A gene therapy revolving around a chromosome-protecting enzyme could be a way to treat pulmonary fibrosis, Spanish researchers report.
Proper levels of the enzyme, telomerase, are necessary to generate the right form of a protein that protects chromosomes when a cell divides. The proteins, telomeres, lie on the end of chromosomes. They function only if they are of a certain length. If they’re too short, cells stop dividing.
Increasing levels of the enzyme leads to telomeres that are long enough to function, researchers said.
Their study, “Therapeutic effects of telomerase in mice with pulmonary fibrosis induced by damage to the lungs and short telomeres,” was published in the journal eLIFE.
Generally, shorter telomeres are associated with aging. But they are also associated with pulmonary fibrosis and other diseases.
A team at the Spanish National Cancer Research Center wondered if they could restore telomeres’ function in a mouse model of pulmonary fibrosis. They used a gene therapy called AAV9 that targets lung cells involved in tissue regeneration. Scientists dub them alveolar type II cells, or ATIIs.

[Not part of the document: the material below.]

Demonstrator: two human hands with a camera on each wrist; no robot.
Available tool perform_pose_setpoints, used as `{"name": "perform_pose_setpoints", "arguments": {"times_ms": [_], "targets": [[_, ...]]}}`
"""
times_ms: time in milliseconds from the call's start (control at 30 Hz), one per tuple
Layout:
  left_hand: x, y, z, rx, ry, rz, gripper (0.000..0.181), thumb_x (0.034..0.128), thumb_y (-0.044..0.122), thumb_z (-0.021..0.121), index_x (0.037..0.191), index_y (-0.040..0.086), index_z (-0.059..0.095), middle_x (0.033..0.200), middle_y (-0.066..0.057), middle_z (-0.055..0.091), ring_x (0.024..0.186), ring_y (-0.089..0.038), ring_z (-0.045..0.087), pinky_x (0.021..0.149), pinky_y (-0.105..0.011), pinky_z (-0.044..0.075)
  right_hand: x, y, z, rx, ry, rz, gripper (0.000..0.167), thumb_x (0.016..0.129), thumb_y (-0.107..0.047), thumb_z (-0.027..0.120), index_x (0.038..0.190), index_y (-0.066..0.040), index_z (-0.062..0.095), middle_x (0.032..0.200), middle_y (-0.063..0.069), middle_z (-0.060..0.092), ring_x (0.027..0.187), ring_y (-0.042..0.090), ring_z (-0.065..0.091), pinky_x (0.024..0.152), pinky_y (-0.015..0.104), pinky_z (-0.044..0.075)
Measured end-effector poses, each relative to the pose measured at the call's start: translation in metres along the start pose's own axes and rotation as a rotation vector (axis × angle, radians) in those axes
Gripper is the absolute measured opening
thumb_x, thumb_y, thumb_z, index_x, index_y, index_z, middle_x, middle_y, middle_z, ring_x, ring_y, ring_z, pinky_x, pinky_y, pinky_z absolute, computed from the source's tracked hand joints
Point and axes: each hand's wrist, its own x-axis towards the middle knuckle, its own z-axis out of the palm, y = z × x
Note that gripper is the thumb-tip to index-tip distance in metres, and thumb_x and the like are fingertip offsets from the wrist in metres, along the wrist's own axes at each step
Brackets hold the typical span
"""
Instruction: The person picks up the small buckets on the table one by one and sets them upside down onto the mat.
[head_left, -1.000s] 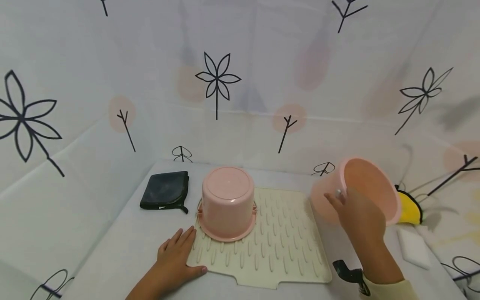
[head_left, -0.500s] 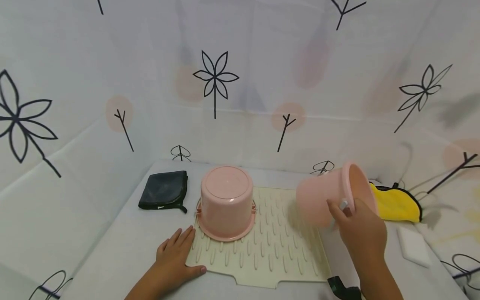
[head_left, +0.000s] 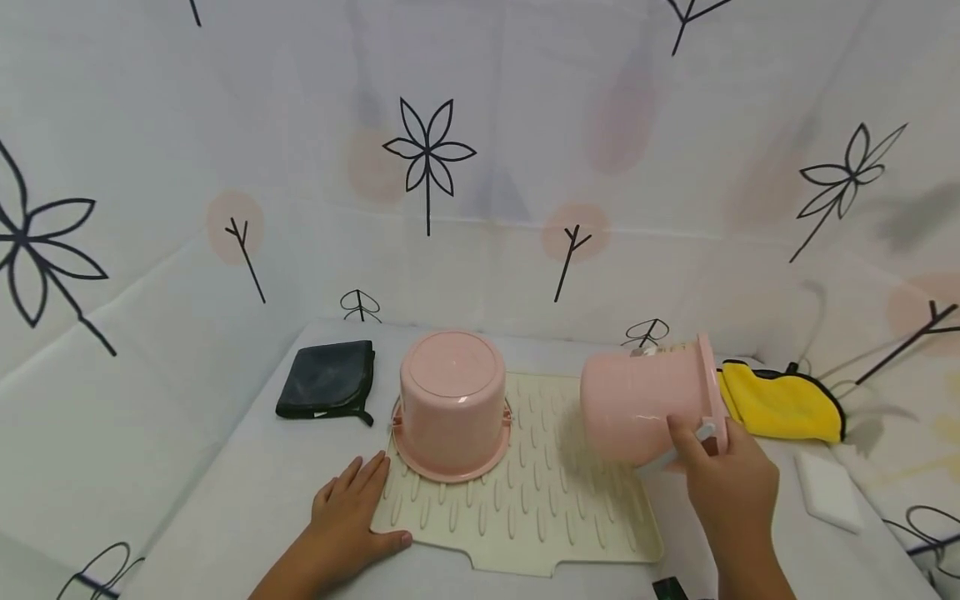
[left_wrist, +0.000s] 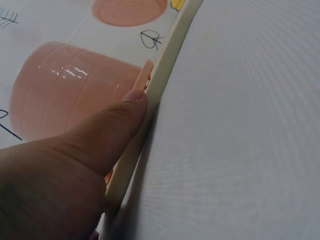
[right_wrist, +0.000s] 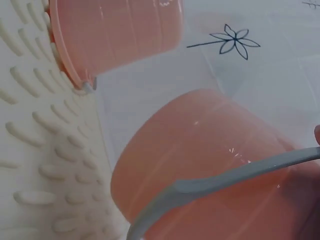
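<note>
Right hand [head_left: 733, 485]: The rim of the tipped bucket [head_left: 637, 404] is pinched, thumb on the outer side, the other fingers partly hidden behind it.
Tipped bucket: It is held on its side, just left of the right hand, with its base pointed away to the left; a gap above the mat [head_left: 540, 512] is suggested by the shadow below.
Left hand [head_left: 347, 525]: The fingers are laid out straight with the thumb set apart; the mat's near left corner is touched, and nothing is gripped.
Upturned bucket [head_left: 453, 404]: It is stood mouth down on the mat, just beyond and to the right of the left fingertips.
Twist risk: With one side of the rim pinched, the bucket could be rolled out of the grip by its own weight.
Handle [right_wrist: 215, 183] risk: Slung loosely beside the right thumb, it could be trapped under the rim at setting down.
Knock risk: If swung too far left of the right hand, the upturned bucket could be struck.
Writing: No brand or lettering can be read on either bucket; on the dark pouch [head_left: 326, 379], beyond the left hand, a small white mark is too tiny to be made out.
</note>
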Motion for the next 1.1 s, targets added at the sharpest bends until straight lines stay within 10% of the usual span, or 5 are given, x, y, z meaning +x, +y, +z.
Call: {"name": "perform_pose_setpoints", "arguments": {"times_ms": [300, 667, 867, 967, 1100], "targets": [[0.001, 0.000, -0.001, 0.015, 0.000, -0.016, 0.124, 0.0715, 0.078, 0.080, 0.165, 0.012, 0.031, 0.172, -0.008, 0.030, 0.159, -0.042, 0.018, 0.118, -0.073, 0.016, -0.013, 0.005, 0.012, 0.212, 0.039, 0.125, 0.066, 0.097, -0.052, 0.069, 0.126, 0.008, 0.068, 0.129, 0.026, 0.070, 0.095, 0.031, 0.074, 0.057, -0.001, 0.040], [0.002, 0.008, -0.009, -0.085, 0.088, -0.052, 0.102, 0.0836, 0.072, 0.073, 0.158, 0.008, 0.045, 0.163, -0.014, 0.044, 0.152, -0.042, 0.035, 0.113, -0.073, 0.029, -0.025, 0.010, 0.020, 0.370, 0.003, 0.224, 0.059, 0.100, -0.054, 0.065, 0.117, 0.002, 0.067, 0.116, 0.021, 0.073, 0.072, -0.011, 0.062, 0.062, 0.008, 0.052], [-0.002, 0.027, -0.034, -0.279, 0.262, -0.106, 0.082, 0.0987, 0.055, 0.066, 0.161, 0.010, 0.036, 0.162, -0.020, 0.036, 0.150, -0.042, 0.039, 0.116, -0.067, 0.036, -0.027, 0.010, 0.024, 0.523, -0.034, 0.229, 0.047, 0.101, -0.043, 0.068, 0.115, 0.002, 0.064, 0.084, -0.012, 0.069, 0.072, -0.009, 0.069, 0.062, 0.017, 0.058], [-0.007, 0.043, -0.044, -0.408, 0.476, 0.008, 0.054, 0.1029, 0.032, 0.063, 0.152, 0.013, 0.048, 0.151, -0.010, 0.048, 0.140, -0.029, 0.049, 0.115, -0.053, 0.043, -0.026, 0.010, 0.025, 0.553, -0.038, 0.220, 0.043, 0.102, -0.042, 0.068, 0.113, 0.000, 0.064, 0.084, -0.018, 0.069, 0.074, -0.008, 0.070, 0.062, 0.017, 0.058], [-0.010, 0.068, -0.052, -0.553, 0.692, 0.378, 0.036, 0.0955, 0.003, 0.061, 0.131, 0.008, 0.062, 0.129, -0.003, 0.062, 0.122, -0.017, 0.058, 0.108, -0.028, 0.047, -0.027, 0.013, 0.026, 0.634, -0.013, 0.205, 0.036, 0.101, -0.035, 0.072, 0.106, 0.000, 0.064, 0.085, -0.009, 0.068, 0.075, -0.004, 0.071, 0.064, 0.019, 0.058]]}}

A key finding of the study was that one to three weeks of the therapy improved the mice’s lung function and decreased their inflammation and tissue scarring, or fibrosis. After eight weeks of the treatment, the mice had fewer fibrotic lesions, or none at all.
In addition, the treatment led to longer telomeres, more ATII cell growth, and less DNA damage and cell death, according to the researchers, who are with the center’s Telomere and Telomerase Group.

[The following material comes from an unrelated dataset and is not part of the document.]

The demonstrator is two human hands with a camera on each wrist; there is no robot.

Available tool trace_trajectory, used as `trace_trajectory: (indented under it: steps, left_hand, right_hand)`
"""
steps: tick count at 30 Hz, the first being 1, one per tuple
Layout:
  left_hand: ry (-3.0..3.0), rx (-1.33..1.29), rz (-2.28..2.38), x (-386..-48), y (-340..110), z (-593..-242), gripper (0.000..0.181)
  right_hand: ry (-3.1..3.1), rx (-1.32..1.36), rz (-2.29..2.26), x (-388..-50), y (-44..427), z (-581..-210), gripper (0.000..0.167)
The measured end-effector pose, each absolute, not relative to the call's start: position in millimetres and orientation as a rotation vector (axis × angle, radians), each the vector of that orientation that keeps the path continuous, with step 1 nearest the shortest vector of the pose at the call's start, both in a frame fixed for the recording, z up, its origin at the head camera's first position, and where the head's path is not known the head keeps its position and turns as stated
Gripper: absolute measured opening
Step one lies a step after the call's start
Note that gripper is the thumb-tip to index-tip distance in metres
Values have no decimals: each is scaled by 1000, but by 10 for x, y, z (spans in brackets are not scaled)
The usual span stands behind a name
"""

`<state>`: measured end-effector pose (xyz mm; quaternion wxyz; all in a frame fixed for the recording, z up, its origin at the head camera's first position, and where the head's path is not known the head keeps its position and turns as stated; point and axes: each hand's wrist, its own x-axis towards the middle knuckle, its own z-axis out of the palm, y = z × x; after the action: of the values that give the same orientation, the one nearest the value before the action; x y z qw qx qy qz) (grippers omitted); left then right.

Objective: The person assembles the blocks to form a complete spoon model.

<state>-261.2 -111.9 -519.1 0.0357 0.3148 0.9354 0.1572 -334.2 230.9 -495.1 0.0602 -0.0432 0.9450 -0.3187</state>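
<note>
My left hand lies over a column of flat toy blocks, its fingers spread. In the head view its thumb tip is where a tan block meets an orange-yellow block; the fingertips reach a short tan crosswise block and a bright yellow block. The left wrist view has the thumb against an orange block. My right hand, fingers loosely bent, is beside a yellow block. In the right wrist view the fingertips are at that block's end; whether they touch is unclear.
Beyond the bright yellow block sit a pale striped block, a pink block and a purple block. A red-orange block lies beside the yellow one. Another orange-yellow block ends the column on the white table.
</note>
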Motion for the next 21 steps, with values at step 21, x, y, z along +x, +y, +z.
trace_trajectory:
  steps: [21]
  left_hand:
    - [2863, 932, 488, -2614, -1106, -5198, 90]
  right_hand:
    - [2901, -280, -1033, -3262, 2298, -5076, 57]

An analysis of the ATII cells’ gene activity showed that the treatment led to less activity in fibrosis and inflammation pathways.
“We provide a proof-of-principle that telomerase activation may represent an effective treatment for pulmonary fibrosis provoked or associated with short telomeres,” the researchers wrote.
“Telomerase gene therapy reverses the fibrotic process in mice, which suggests that it could be effective in human patients, opening a new therapeutic opportunity towards the treatment of this disease,” Juan Manuel Povedano, a co-first author of the paper, said in a press release.
Unlike gene therapies that target a disease’s symptoms, this one is exciting because it targets a disorder’s underlying cause, the researchers said.
“The most relevant aspect of our work is that it suggests a potentially viable and effective solution to a real clinical problem, pulmonary fibrosis, for which there is still no treatment,” said Paula Martínez, the other co-first author. “Our therapy is based on correcting the molecular cause of pulmonary fibrosis in patients with short telomeres, introducing into the cells of damaged lung tissue the only enzyme capable of lengthening telomeres, telomerase.”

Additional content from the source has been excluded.